THE TASK
Write out the data exactly, every line included.

SOURCE DATA
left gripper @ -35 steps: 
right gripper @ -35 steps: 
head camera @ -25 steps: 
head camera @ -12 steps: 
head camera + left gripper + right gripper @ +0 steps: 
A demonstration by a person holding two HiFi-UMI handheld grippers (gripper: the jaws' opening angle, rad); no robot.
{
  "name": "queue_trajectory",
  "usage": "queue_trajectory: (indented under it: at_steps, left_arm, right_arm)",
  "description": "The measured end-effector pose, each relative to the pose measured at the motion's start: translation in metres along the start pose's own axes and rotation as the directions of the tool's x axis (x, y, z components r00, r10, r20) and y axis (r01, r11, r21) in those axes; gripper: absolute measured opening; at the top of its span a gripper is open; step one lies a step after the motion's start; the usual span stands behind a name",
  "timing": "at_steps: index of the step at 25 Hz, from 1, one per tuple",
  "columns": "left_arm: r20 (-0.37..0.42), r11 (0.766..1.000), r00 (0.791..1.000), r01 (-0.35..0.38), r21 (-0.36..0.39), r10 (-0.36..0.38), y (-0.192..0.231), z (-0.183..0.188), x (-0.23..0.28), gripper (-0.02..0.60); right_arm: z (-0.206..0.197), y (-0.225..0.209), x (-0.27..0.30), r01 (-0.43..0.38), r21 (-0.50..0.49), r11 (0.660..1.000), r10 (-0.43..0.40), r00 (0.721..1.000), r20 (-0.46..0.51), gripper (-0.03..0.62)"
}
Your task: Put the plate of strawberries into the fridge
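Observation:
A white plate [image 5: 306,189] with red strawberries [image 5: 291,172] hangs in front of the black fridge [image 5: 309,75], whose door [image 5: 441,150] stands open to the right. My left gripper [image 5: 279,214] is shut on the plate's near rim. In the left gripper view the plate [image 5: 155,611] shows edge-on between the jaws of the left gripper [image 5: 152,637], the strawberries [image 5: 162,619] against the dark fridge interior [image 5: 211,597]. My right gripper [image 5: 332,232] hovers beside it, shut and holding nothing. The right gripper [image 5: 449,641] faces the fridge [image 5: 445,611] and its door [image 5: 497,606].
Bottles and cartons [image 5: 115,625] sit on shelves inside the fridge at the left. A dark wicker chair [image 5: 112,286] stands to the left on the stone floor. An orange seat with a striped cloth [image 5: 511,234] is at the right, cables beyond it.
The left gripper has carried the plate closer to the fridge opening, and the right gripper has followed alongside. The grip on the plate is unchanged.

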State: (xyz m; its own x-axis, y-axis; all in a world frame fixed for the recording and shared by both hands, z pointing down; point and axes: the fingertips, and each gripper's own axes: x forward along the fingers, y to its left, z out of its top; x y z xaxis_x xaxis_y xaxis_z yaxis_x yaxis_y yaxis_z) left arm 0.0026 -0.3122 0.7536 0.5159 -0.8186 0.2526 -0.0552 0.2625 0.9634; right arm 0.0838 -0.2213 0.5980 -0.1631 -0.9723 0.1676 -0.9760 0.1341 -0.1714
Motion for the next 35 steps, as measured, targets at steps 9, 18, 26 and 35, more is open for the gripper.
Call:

EXERCISE RESULT
left gripper @ -35 steps: 
right gripper @ -35 steps: 
head camera @ -25 steps: 
head camera @ -12 steps: 
head camera + left gripper + right gripper @ +0 steps: 
A demonstration by a person holding two HiFi-UMI handheld grippers (gripper: the jaws' opening angle, rad); no robot.
{
  "name": "queue_trajectory",
  "usage": "queue_trajectory: (indented under it: at_steps, left_arm, right_arm)",
  "description": "The measured end-effector pose, each relative to the pose measured at the motion's start: translation in metres along the start pose's own axes and rotation as the directions of the tool's x axis (x, y, z components r00, r10, r20) and y axis (r01, r11, r21) in those axes; gripper: absolute measured opening; at the top of its span a gripper is open; step one lies a step after the motion's start; the usual span stands behind a name",
  "timing": "at_steps: index of the step at 25 Hz, from 1, one per tuple",
  "columns": "left_arm: r20 (-0.37..0.42), r11 (0.766..1.000), r00 (0.791..1.000), r01 (-0.35..0.38), r21 (-0.36..0.39), r10 (-0.36..0.38), y (-0.192..0.231), z (-0.183..0.188), x (-0.23..0.28), gripper (-0.02..0.60); right_arm: z (-0.206..0.197), y (-0.225..0.209), x (-0.27..0.30), r01 (-0.43..0.38), r21 (-0.50..0.49), r11 (0.660..1.000), r10 (-0.43..0.40), r00 (0.721..1.000), r20 (-0.46..0.51), gripper (-0.03..0.62)"
}
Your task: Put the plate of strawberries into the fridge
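Observation:
A white plate [image 5: 306,189] with red strawberries [image 5: 291,172] hangs in front of the black fridge [image 5: 309,75], whose door [image 5: 441,150] stands open to the right. My left gripper [image 5: 279,214] is shut on the plate's near rim. In the left gripper view the plate [image 5: 155,611] shows edge-on between the jaws of the left gripper [image 5: 152,637], the strawberries [image 5: 162,619] against the dark fridge interior [image 5: 211,597]. My right gripper [image 5: 332,232] hovers beside it, shut and holding nothing. The right gripper [image 5: 449,641] faces the fridge [image 5: 445,611] and its door [image 5: 497,606].
Bottles and cartons [image 5: 115,625] sit on shelves inside the fridge at the left. A dark wicker chair [image 5: 112,286] stands to the left on the stone floor. An orange seat with a striped cloth [image 5: 511,234] is at the right, cables beyond it.
The left gripper has carried the plate closer to the fridge opening, and the right gripper has followed alongside. The grip on the plate is unchanged.
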
State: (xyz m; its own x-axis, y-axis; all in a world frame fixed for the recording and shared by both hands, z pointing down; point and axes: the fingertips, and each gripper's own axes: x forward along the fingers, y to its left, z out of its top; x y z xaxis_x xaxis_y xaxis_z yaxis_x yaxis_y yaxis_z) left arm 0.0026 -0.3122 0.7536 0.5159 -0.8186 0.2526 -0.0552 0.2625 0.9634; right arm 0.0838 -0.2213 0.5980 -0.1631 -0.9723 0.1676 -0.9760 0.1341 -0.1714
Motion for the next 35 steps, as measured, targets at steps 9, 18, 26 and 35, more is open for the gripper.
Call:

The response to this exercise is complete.